Today was Teague’s big day of doctors. We had a 1 pm appointment with the research doctor and a 2 pm appointment with the ophthalmologist-in-chief. Thankfully Teague cooperated and took an early nap for us and we arrived at Boston Children’s Hospital with a happy boy. I can not stress how awesome our experience was! We ended up having a joint appointment in opthalmology with the researcher and ophthalmologist – a 2.5 hour appointment. The research doctor has a study focusing Congenital Fibrosis of the Extra Ocular Muscles (CFEOM) and has been our main contact throughout the process. Both doctors were personable, easy to understand, and just fantastic in general.

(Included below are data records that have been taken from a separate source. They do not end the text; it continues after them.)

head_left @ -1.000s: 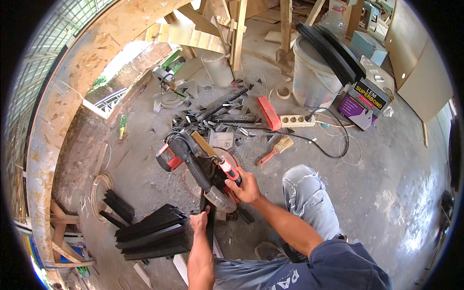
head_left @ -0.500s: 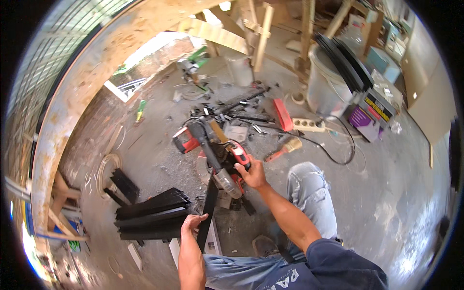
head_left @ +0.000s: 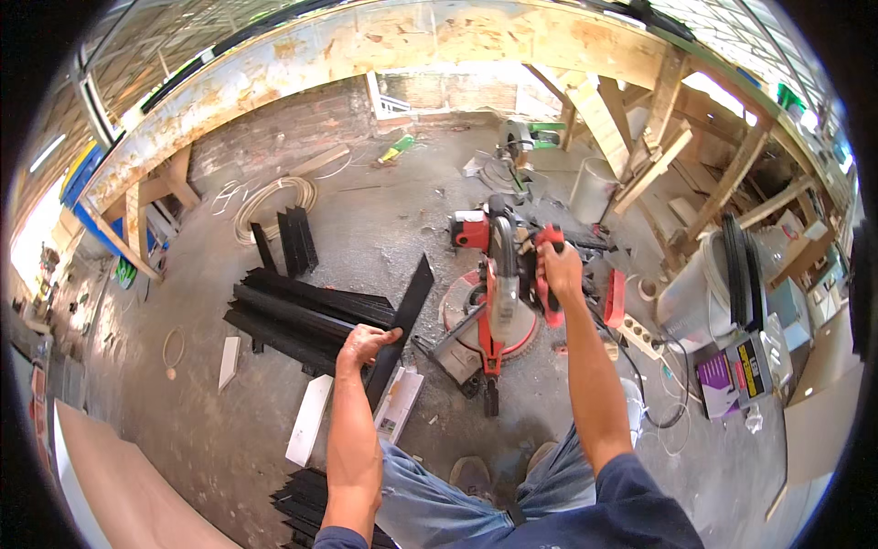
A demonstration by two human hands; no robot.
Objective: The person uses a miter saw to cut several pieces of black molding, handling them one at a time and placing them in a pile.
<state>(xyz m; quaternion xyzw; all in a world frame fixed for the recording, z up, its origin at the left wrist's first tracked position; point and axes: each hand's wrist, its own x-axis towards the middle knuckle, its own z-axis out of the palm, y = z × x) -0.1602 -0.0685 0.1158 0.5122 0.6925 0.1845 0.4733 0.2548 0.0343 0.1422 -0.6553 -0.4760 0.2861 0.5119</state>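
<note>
A red and grey miter saw (head_left: 502, 305) stands on the concrete floor in front of me. My right hand (head_left: 562, 269) is wrapped round the saw's red handle (head_left: 551, 240). To the saw's left, my left hand (head_left: 366, 345) grips a long black strip (head_left: 413, 295), slanted with its angled end up and away from me. The strip is apart from the saw. Just beyond the left hand lies a pile of black strips (head_left: 297, 306). A white box-like piece (head_left: 399, 403) and a white board (head_left: 309, 419) lie near my left forearm.
Black offcuts (head_left: 594, 240) litter the floor behind the saw. On the right are a power strip (head_left: 639, 337) with cables, a red piece (head_left: 615, 297), a bucket (head_left: 686, 297) and a purple box (head_left: 720, 382). A coiled hose (head_left: 274, 203) lies far left, beneath a wooden beam (head_left: 402, 41).
My left hand has drawn the black strip away from the saw to the left. My right hand stays on the handle, which has risen. The view has turned and tilted upward.
</note>
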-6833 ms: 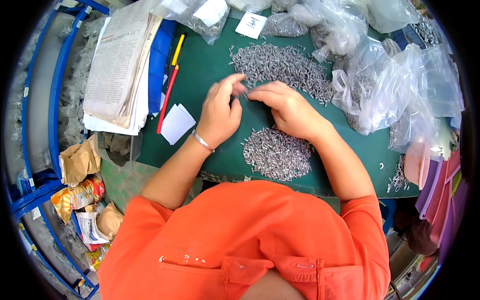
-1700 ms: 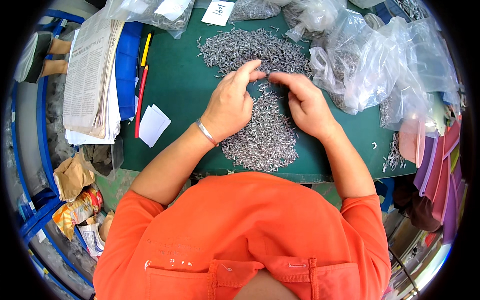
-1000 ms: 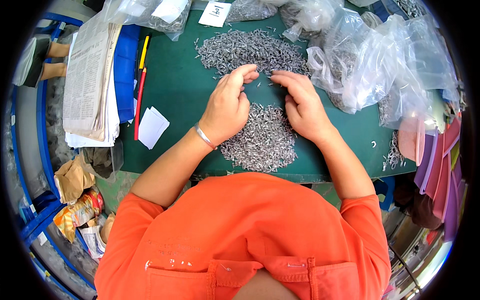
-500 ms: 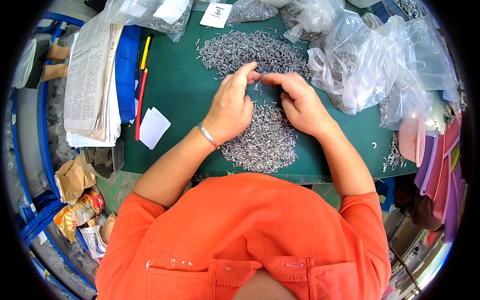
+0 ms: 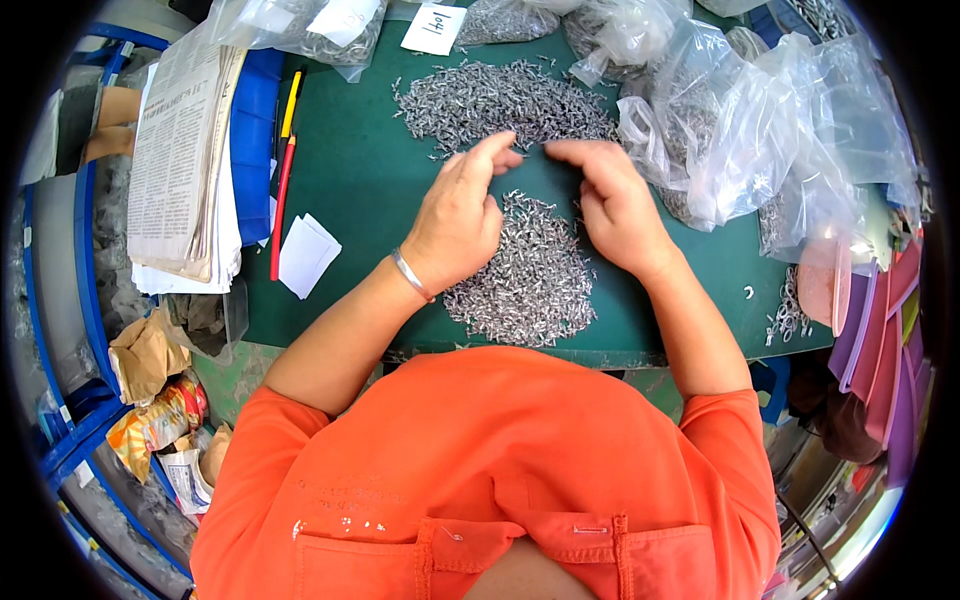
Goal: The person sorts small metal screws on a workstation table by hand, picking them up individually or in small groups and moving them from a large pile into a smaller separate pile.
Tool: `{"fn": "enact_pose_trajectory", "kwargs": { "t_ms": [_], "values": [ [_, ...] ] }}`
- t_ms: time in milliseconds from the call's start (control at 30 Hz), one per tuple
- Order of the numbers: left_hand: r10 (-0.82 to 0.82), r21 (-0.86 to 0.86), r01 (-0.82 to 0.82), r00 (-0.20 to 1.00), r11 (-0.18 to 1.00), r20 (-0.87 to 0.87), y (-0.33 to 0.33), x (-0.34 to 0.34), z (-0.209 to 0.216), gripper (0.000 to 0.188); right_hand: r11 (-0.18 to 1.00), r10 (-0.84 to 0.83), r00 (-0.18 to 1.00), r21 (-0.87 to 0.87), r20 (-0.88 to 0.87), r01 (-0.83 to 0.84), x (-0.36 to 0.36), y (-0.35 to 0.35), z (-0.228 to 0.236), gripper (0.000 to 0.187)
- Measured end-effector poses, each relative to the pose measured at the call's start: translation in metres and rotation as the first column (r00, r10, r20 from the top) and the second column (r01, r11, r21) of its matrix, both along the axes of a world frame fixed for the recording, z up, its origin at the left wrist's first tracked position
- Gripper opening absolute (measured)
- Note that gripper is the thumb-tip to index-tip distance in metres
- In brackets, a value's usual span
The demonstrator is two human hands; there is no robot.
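Two heaps of small grey metal parts lie on the green table top (image 5: 350, 180). The far heap (image 5: 505, 105) spreads out wide; the near heap (image 5: 525, 275) reaches toward the table's front edge. My left hand (image 5: 460, 210), with a metal bangle at the wrist, rests beside the near heap's left side, its forefinger stretched toward the far heap. Opposite it, my right hand (image 5: 620, 205) points its forefinger inward, with the thumb apart below. A gap separates the fingertips, and no part shows between them. Each hand's lower fingers are partly hidden.
Clear plastic bags (image 5: 740, 130) of metal parts crowd the right and back. On the left are newspapers (image 5: 185, 150), a blue tray (image 5: 257, 150), a red and yellow pen (image 5: 284, 200) and white paper slips (image 5: 307, 257). Small metal clasps (image 5: 790, 312) lie near the right edge.
My right hand has moved slightly right, away from the left, widening the gap between the fingertips. The few parts between the hands now lie at the near heap's top. My left hand barely shifted.
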State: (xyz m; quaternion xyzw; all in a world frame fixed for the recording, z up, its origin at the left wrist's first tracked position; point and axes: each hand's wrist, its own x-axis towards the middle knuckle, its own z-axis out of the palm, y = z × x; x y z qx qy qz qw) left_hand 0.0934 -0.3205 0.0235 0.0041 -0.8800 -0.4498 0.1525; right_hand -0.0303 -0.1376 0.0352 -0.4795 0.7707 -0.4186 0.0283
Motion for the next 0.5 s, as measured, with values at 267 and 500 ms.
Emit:
{"fn": "enact_pose_trajectory", "kwargs": {
  "t_ms": [267, 500],
  "values": [
    [-0.242, 0.158, 0.222, 0.962, 0.962, 0.124, -0.015, 0.037, 0.017, 0.047, 0.948, 0.241, 0.941, 0.149, 0.239, -0.281, 0.015, 0.038, 0.011, 0.054],
    [-0.335, -0.305, 0.366, 0.930, 0.880, 0.150, -0.002, 0.062, 0.009, 0.121, 0.857, 0.365, 0.929, 0.414, -0.066, -0.307, 0.039, 0.047, 0.005, 0.124]
  ]
}}
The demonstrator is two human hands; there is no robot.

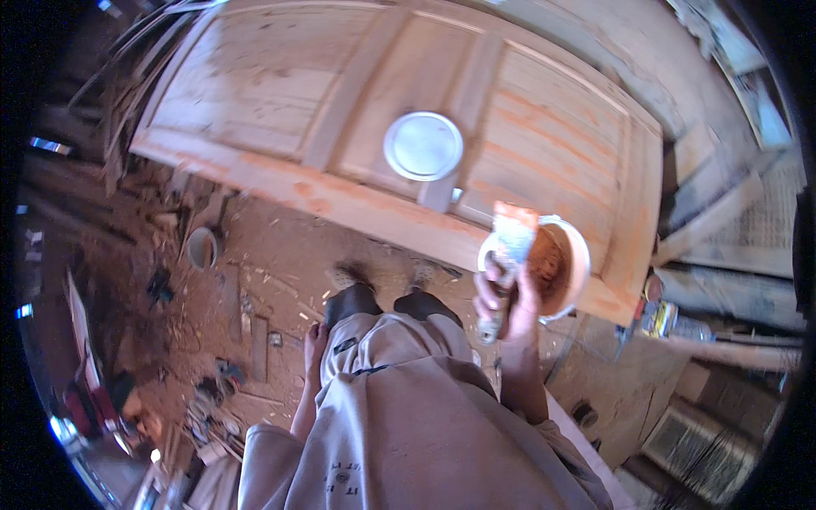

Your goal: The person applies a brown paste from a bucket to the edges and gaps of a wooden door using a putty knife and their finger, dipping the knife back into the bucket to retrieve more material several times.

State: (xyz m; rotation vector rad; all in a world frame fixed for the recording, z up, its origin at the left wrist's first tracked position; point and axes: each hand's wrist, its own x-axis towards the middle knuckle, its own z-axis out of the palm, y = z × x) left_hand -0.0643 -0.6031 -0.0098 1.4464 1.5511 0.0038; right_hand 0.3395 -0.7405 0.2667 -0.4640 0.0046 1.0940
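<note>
My right hand [514, 306] is closed round the handle of a putty knife [514, 240], its broad pale blade pointing away from me with orange-brown paste along the edge. Just behind it, a white bucket [580, 259] contains the same orange-brown paste [548, 263]; the blade and fingers overlap the bucket's left side. Whether the bucket is resting on the door or also supported by my hand, I cannot tell. By my left thigh hangs my left hand [314, 342], loosely open and holding nothing visible. Orange smears streak the wooden panelled door [552, 140] in front of me.
A round whitish lid [423, 146] lies on the door's middle panel. Wood scraps [259, 348] and shavings litter the dirt floor, with a grey pail [202, 248] to the left. Bottles [671, 325] and boards [718, 297] line the right side.
</note>
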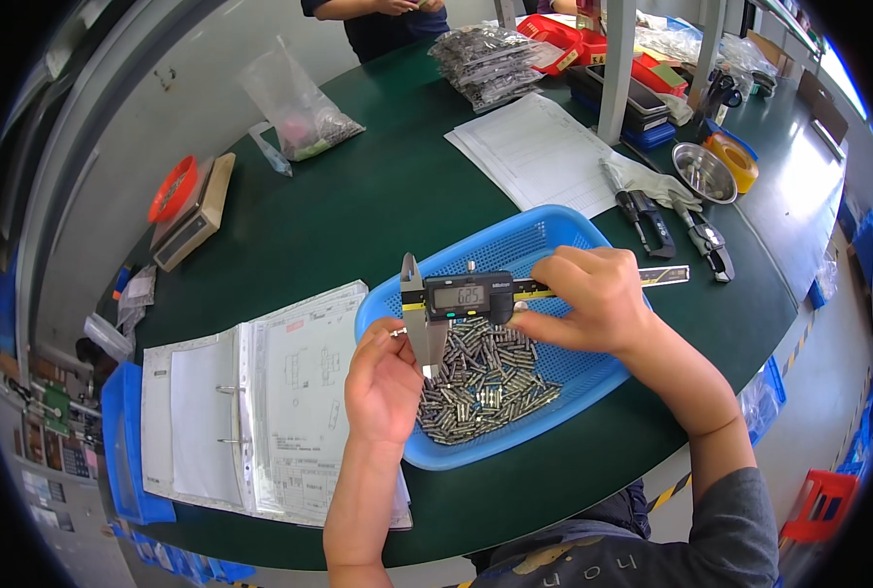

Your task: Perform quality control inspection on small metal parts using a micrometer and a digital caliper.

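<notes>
As the head view showed, the right hand (593, 302) gripped a black-and-silver digital caliper (471, 296) by its beam, while the left hand (386, 390), nearer the caliper's jaws, pinched a small silvery metal piece (398, 332) just left of them. Its visible end lay roughly sideways; fingers hid the rest, and contact was unclear. Below the caliper, a blue perforated plastic basket (593, 367) held partly covered slender metal pins (485, 382).
</notes>
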Tool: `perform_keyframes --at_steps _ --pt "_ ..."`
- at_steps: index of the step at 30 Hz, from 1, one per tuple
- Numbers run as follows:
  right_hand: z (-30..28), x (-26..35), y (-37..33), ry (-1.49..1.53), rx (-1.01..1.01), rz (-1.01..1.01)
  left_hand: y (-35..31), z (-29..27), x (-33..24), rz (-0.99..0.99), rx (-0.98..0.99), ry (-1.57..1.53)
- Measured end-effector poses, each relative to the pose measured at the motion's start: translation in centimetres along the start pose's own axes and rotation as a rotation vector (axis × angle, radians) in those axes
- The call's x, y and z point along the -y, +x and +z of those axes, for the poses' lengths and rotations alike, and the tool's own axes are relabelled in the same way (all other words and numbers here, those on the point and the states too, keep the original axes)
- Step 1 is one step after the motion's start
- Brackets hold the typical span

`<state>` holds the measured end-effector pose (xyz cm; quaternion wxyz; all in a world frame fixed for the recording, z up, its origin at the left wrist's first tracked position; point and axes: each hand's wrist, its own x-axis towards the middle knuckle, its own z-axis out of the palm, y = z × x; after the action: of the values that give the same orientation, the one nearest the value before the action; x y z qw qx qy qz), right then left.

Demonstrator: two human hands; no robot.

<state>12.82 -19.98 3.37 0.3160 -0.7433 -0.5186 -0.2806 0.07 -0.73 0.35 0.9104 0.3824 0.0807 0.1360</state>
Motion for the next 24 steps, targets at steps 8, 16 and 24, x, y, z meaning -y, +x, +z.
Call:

A routine eye exam was done and then quite a few specialized tests, including some pictures and videos of things they found interesting. Everything they said went right along with what we had been told initially. Teague will never move his eyes up and down. Surgery will help to align his eyes. There are several issues that can occur with surgery – the eyes can end up too high and require immediate eyelid surgery so that Teague can see, or the eyes can skew to the sides and require a second surgery to align them back to the middle. The doctor didn’t expect that either of these would happen in Teague’s case, but nothing is guaranteed. The ophthalmologist mentioned he had done “lots” of these surgeries. Wade finally asked for a number, especially since this is such a rare disorder. The doctor said he has done 20 of these surgeries on children (and at this point Wade and I were pretty sure we would be returning to Boston for Teague’s surgery). The doctor’s surgery schedule is 2-3 months out and he does like an MRI done before surgery. Our best guess is this will be done sometime this summer.
We talked for a while more and then drove straight to the airport for our flight home. It was a quick trip, but well worth it!